**What is needed**
Exact copies of all the lines below are wanted, without a single picture.

**Input data**
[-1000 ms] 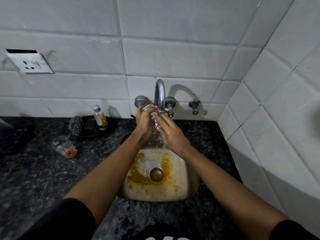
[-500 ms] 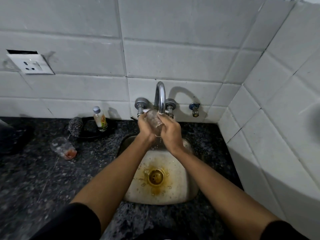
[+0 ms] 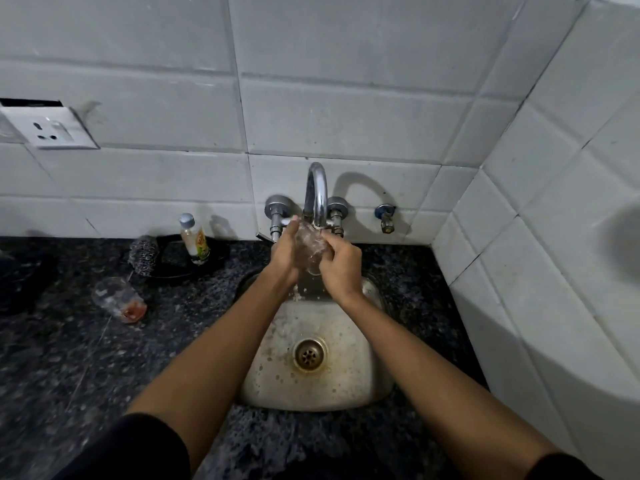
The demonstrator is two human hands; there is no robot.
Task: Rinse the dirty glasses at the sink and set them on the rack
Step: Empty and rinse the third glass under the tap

**Written solution**
[-1000 ms] 
[-500 ms] 
[+0 ms] 
The demonstrator is two human hands; there is no robot.
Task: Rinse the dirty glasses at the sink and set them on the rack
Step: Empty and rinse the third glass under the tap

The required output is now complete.